Com efeito, pouco importa que a escritura de compra evenda tenha sido lavrada anteriormente à inscrição das indisponibilidades na matrícula do imóvel, uma vez que a qualificação registral é levada a efeito no momento da apresentação do título para registro (tempus regit actum).
Nesse sentido:
“REGISTRO DE IMÓVEIS – DÚVIDA – ESCRITURA PÚBLICA DE VENDA E COMPRA – ORDEM DE INDISPONIBILIDADE QUE OBSTA O REGISTRO DA ALIENAÇÃO VOLUNTÁRIA – PRINCÍPIO DA INSCRIÇÃO – ÓBICE MANTIDO – DÚVIDA PROCEDENTE – RECURSO A QUE SE NEGA PROVIMENTO” (TJSP; Apelação Cível 1027485-33.2021.8.26.0224; Relator(a): Fernando Antonio Torres Garcia (Corregedor Geral); Órgão Julgador: Conselho Superior de Magistratura; Data do Julgamento: 31/08/2023).

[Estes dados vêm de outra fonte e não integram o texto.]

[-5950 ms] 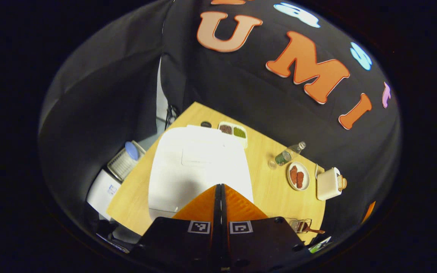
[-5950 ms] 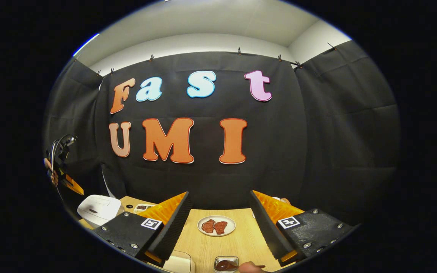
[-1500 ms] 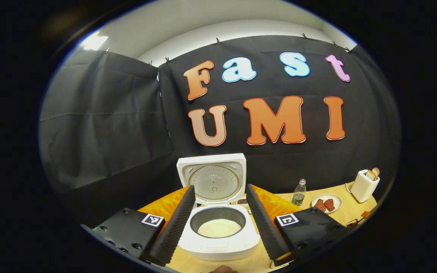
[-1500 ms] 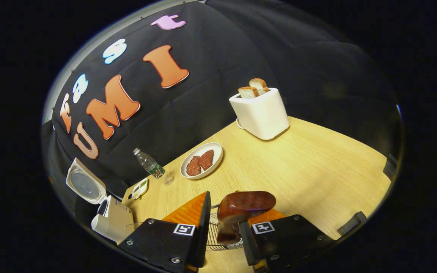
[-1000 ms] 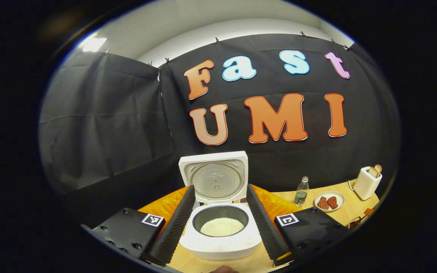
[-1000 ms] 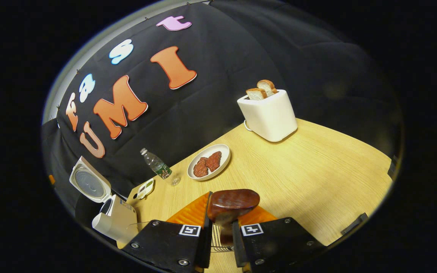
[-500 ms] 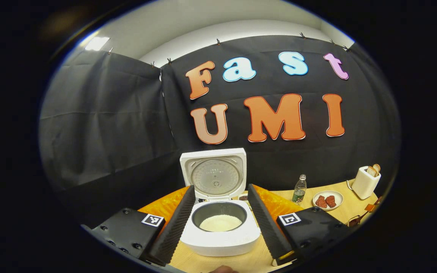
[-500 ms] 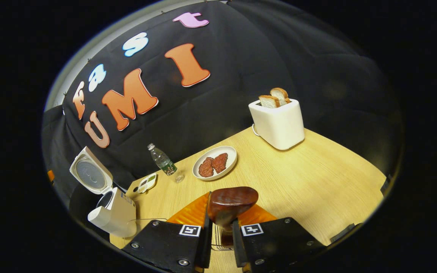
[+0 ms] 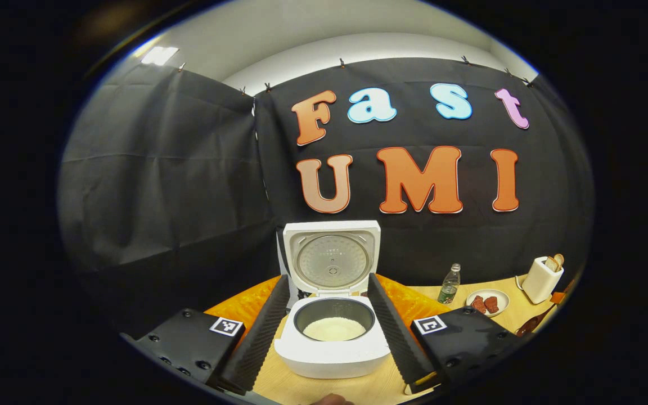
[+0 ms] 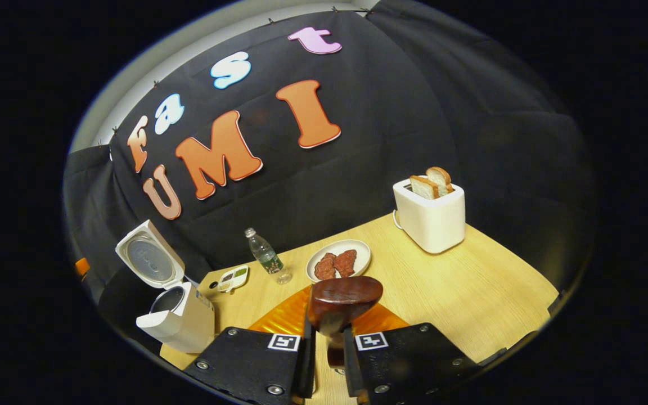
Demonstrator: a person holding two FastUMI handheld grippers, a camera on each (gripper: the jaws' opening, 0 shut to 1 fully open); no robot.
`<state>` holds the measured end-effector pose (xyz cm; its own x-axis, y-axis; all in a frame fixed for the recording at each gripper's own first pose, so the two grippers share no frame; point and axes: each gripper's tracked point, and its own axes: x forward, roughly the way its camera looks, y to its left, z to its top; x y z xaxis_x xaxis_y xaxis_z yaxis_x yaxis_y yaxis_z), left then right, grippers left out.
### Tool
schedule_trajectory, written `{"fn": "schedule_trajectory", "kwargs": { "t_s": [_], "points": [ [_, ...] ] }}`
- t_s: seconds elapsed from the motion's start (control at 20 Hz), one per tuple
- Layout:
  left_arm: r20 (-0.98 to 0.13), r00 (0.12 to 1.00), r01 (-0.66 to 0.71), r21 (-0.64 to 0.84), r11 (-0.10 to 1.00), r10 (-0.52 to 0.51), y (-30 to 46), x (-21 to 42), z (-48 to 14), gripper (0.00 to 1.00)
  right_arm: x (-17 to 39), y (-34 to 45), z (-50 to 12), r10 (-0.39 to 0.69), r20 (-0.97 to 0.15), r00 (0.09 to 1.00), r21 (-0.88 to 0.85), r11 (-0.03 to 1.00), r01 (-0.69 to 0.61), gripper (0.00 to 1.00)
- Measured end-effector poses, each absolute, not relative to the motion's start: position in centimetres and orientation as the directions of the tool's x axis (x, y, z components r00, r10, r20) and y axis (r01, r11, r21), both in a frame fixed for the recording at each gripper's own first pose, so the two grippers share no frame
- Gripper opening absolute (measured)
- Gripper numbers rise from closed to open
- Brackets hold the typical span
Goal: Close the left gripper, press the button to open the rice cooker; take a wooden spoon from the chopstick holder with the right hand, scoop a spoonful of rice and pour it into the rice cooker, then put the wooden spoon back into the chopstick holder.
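The white rice cooker point(image 9: 332, 351) stands with its lid point(image 9: 332, 261) raised, and white rice point(image 9: 333, 328) lies in its pot. My left gripper point(image 9: 328, 281) is open, its fingers point(image 9: 265, 326) framing the cooker from a short way back without touching it. My right gripper point(image 10: 328, 337) is shut on the handle of the dark wooden spoon point(image 10: 345, 299), whose bowl sticks up just past the fingertips, above the table. The right gripper view has the rice cooker point(image 10: 180, 320) far off to the left, lid point(image 10: 149, 261) up.
On the wooden table point(image 10: 470, 292) are a water bottle point(image 10: 265, 256), a plate of meat point(image 10: 338, 260), a white toaster point(image 10: 430, 222) with bread and a small condiment tray point(image 10: 233, 278). The left gripper view has the bottle point(image 9: 450, 284), plate point(image 9: 487, 302) and toaster point(image 9: 539, 278) on the right.
Since six seconds ago the cooker lid has opened, my left gripper has opened and backed off, and my right gripper has shut on the spoon. Lately it lifts the spoon clear of the wire holder.
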<state>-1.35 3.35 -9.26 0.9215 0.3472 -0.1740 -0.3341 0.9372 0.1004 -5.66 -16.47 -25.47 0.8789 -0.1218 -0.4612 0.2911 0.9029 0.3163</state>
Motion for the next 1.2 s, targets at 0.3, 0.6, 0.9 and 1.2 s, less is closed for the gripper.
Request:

“REGISTRO DE IMÓVEIS – CARTA EXTRAÍDA DOS AUTOS DE AÇÃO DE ADJUDICAÇÃO COMPULSÓRIA – ALIENAÇÃO VOLUNTÁRIA – INDISPONIBILIDADES DE BENS EM DESFAVOR DE UM DOS TITULARES DOMINIAIS JÁ AVERBADAS AO TEMPO EM QUE APRESENTADO O TÍTULO OBSTAM O SEU INGRESSO NO ASSENTO IMOBILIÁRIO – DÚVIDA PROCEDENTE – APELAÇÃO A QUE SE NEGA PROVIMENTO” (TJSP; Apelação Cível 1014432-51.2022.8.26.0223; Relator(a): Fernando Antônio Torres Garcia (Corregedor Geral); Órgão Julgador: Conselho Superior de Magistratura; Data do Julgamento: 16/06/2023).

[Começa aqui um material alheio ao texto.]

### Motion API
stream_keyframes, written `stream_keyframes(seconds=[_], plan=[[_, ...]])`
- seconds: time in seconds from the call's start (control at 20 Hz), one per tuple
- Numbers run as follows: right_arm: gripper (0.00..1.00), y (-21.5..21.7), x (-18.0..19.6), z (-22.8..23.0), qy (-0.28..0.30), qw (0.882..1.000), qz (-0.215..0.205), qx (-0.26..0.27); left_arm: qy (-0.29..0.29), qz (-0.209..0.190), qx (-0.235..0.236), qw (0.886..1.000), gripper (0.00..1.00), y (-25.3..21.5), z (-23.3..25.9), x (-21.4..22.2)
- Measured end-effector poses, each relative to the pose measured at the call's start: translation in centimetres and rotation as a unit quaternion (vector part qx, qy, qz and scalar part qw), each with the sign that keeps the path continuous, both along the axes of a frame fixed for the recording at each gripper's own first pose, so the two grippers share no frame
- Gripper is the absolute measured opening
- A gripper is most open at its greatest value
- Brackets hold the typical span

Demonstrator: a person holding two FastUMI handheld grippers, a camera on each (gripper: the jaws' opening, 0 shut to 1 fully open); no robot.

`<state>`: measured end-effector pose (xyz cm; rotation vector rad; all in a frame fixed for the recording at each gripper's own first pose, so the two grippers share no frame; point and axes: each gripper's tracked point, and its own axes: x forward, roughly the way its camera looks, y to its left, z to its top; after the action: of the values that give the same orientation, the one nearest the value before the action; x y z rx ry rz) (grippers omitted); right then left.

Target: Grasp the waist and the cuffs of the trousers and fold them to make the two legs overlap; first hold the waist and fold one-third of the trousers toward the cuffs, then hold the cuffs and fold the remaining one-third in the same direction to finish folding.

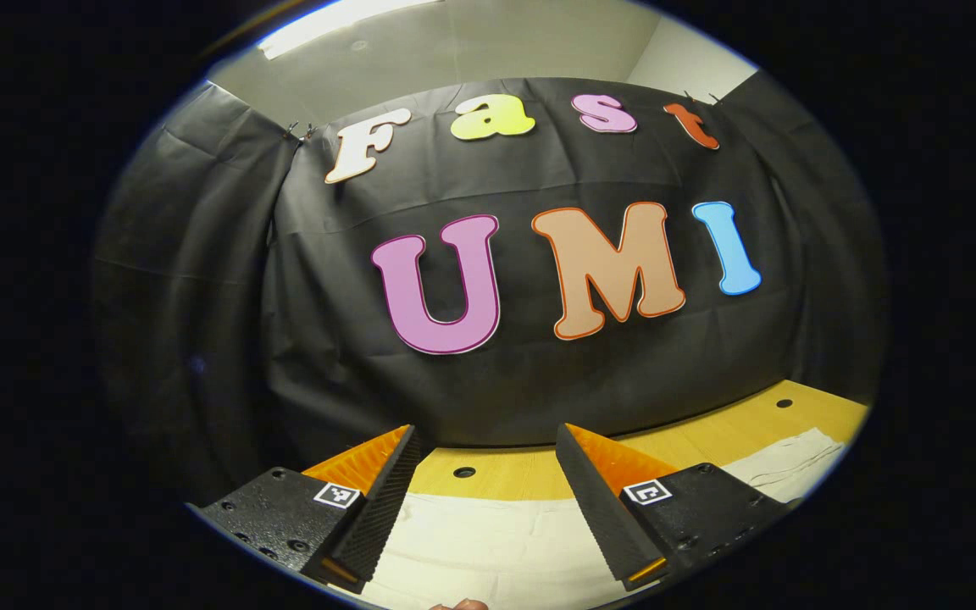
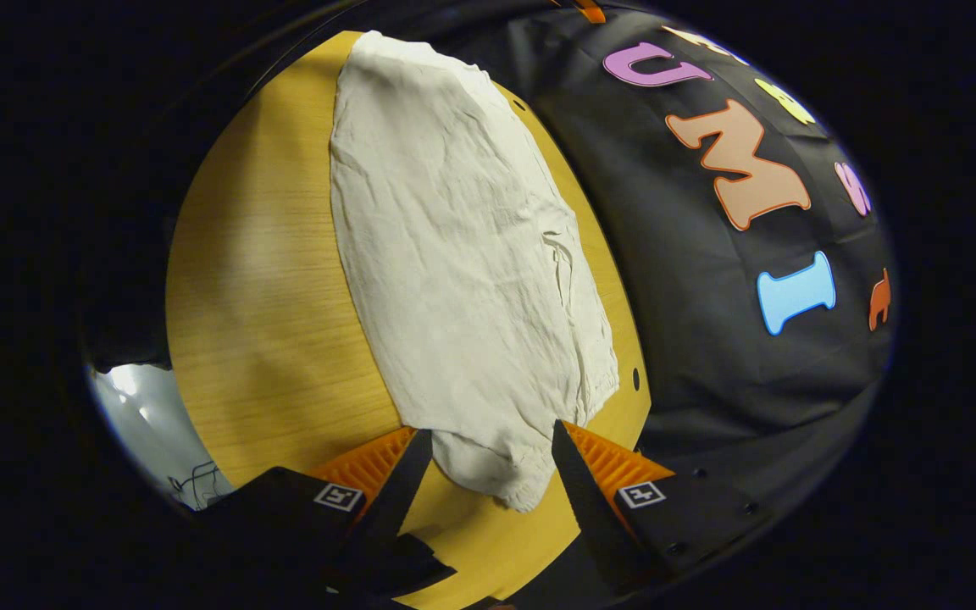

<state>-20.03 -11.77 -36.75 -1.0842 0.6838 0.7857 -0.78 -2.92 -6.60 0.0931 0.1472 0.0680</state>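
The cream trousers [image 2: 463,254] lie flat and wrinkled on the wooden table [image 2: 268,296], stretching away from me in the right gripper view. My right gripper [image 2: 490,432] is open, with its two fingers on either side of the trousers' near end, which bulges up between them. I cannot tell whether the fingers touch the cloth. In the left gripper view my left gripper [image 1: 486,429] is open and hangs just above the trousers [image 1: 488,542], with nothing between its fingers. It faces the booth's back wall. More of the cloth [image 1: 793,462] shows at the right.
The table [image 1: 522,474] has small round holes [image 1: 464,472] near its far edge, where it meets the black cloth wall. In the right gripper view a bare strip of table runs left of the trousers, with pale floor [image 2: 141,415] past the table's edge.
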Motion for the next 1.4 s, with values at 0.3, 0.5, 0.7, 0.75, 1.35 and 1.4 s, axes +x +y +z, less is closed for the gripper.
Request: stream_keyframes(seconds=[0.3,0.5,0.7,0.75,1.35,1.4], plan=[[0.87,0.6,1.8,-1.0,-0.009,1.000,-0.012,-0.006,0.005,0.004,0.002,1.000,0.96,0.6,-0.4,-0.4],[0.68,1.0,2.3,-2.2,-0.005,0.999,-0.027,-0.020,0.005,0.007,0.009,1.000,0.96,1.2,-0.4,-0.5],[0.25,1.6,1.0,-3.6,0.014,0.999,-0.035,-0.029,0.011,0.012,0.012,1.000,0.96,2.2,-1.1,-0.6],[0.15,1.8,1.0,-3.5,0.008,0.999,-0.030,-0.033,0.012,0.013,0.018,1.000,0.96,2.6,-1.2,-0.7],[0.09,1.8,1.0,-3.5,0.019,0.997,-0.072,-0.028,0.109,-0.016,0.154,0.982,0.96,9.1,-9.9,-5.8],[0.09,1.7,1.0,-3.7,0.019,0.997,-0.069,-0.029,0.130,-0.026,0.175,0.976,0.96,9.7,-11.3,-6.8]])
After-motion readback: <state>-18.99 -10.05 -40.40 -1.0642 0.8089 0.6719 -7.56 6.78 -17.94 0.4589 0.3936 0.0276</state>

“REGISTRO DE IMÓVEIS. Partilha de direitos hereditários. Cessão de direitos ocorrida nos autos do arrolamento, com adjudicação integral do bem em favor de um dos herdeiros. Imóvel com ordem de indisponibilidade. Alienação voluntária. Impossibilidade de registro. Recurso desprovido” (TJSP; Apelação Cível 1003970-04.20218.8.26.0505; Relator(a): Geraldo Francisco Pinheiro Franco (Corregedor Geral); Órgão Julgador: Conselho Superior de Magistratura; Data do Julgamento: 15/08/2019).
Por fim, quanto à penhora que pesa sobre o imóvel para garantia de execução movida contra o vendedor Ivan Fábio Vigiato, objeto da Averbação n.40 (fl.19), tal constrição não impede a alienação do imóvel.

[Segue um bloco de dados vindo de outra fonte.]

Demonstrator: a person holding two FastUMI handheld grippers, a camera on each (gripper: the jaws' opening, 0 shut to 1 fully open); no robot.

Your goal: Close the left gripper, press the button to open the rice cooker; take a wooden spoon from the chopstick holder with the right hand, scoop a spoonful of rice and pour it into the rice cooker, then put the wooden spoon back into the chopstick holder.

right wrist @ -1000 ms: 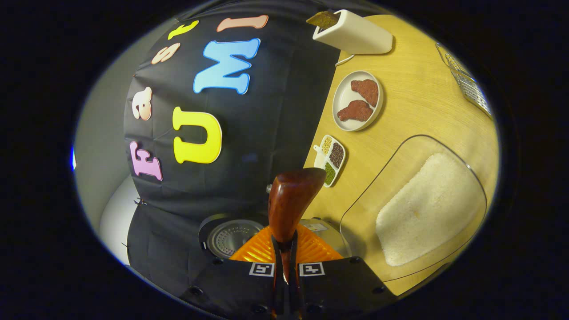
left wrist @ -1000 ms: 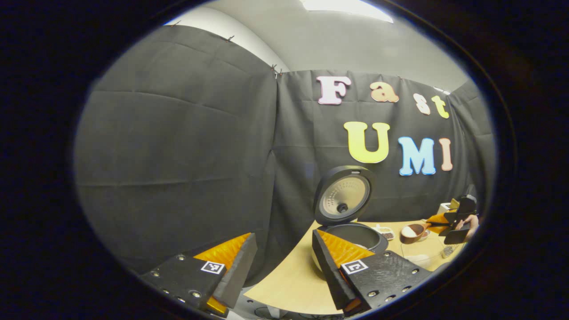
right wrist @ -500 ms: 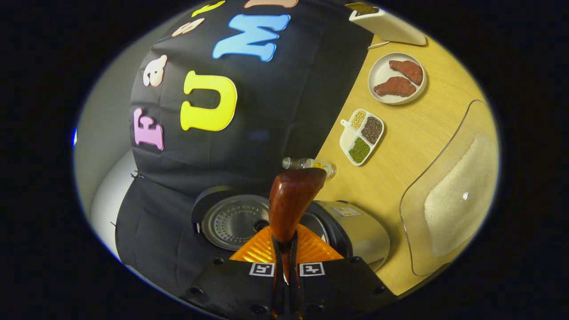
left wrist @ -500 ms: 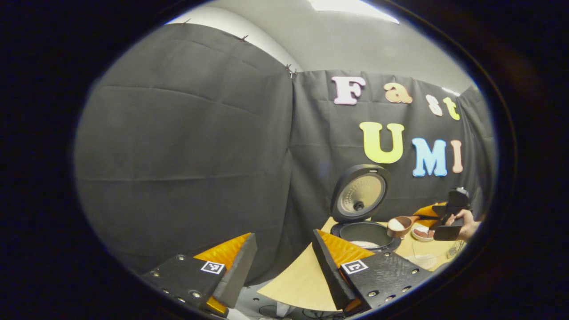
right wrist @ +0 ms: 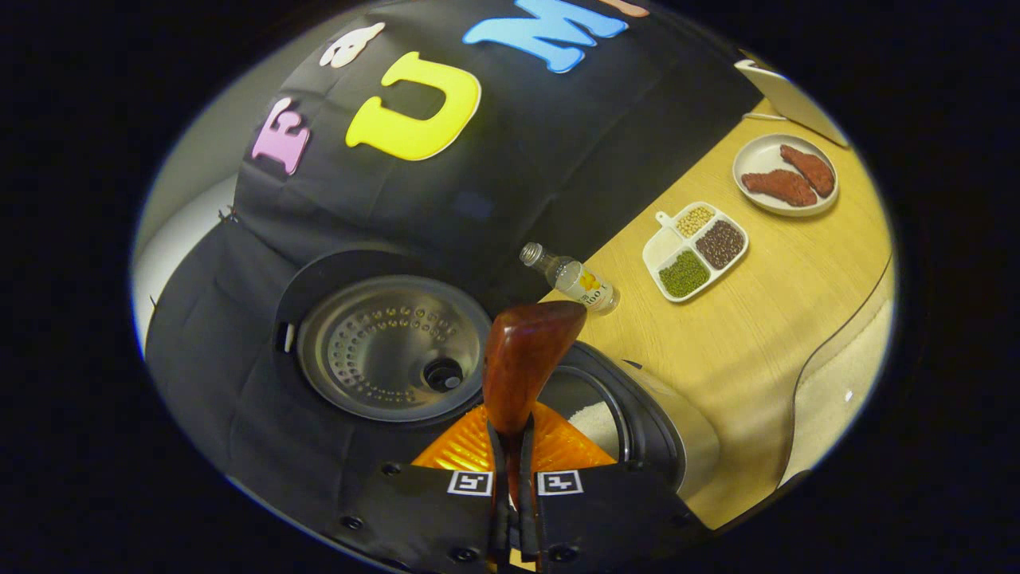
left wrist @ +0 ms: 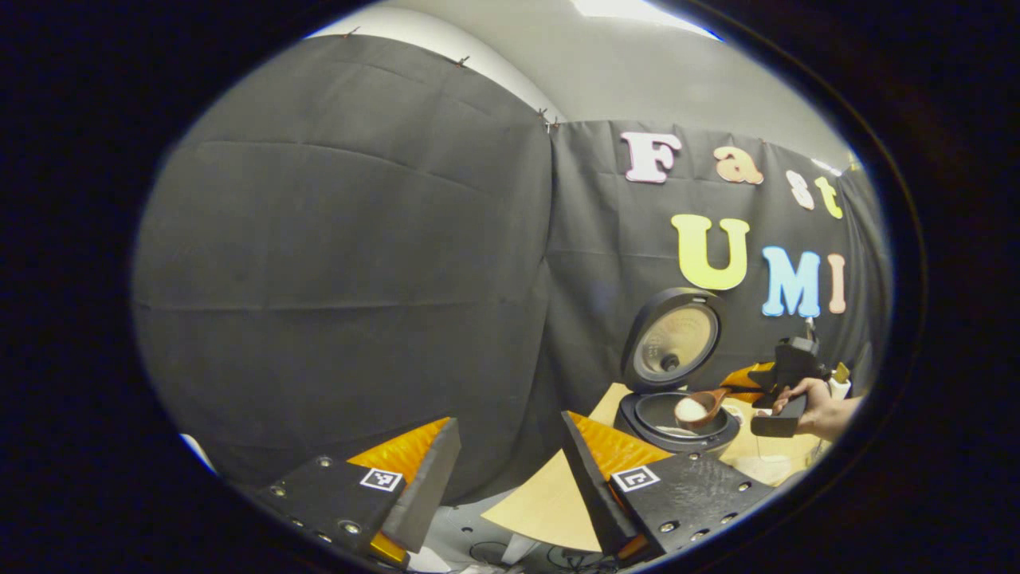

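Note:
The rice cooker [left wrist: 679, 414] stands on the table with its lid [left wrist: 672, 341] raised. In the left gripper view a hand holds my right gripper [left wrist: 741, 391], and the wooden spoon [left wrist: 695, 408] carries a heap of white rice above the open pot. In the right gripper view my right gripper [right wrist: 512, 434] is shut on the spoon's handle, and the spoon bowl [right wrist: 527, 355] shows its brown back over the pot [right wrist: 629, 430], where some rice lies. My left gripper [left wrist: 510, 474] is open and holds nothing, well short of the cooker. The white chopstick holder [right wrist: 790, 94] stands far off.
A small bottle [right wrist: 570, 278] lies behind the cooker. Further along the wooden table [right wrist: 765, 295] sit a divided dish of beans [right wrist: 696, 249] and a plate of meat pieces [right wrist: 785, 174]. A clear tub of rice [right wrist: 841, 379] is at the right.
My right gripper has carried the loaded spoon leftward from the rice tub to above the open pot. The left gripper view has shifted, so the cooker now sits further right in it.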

De fato, as constrições não têm o efeito de indisponibilidade, mas tão somente sujeitam o imóvel à satisfação de um crédito. Tanto é assim que permanecem averbadas mesmo com o registro de eventual alienação voluntária. Debate sobre fraude contra credores ou à execução deverá se dar, em consequência, na via adequada, a judicial, se o caso.
Em suma, ainda que correta apenas a segunda exigência formulada pelo Oficial ao registro da escritura apresentada, é de rigor a manutenção da sentença proferida.
Ante o exposto, pelo meu voto, nego provimento ao recurso de apelação.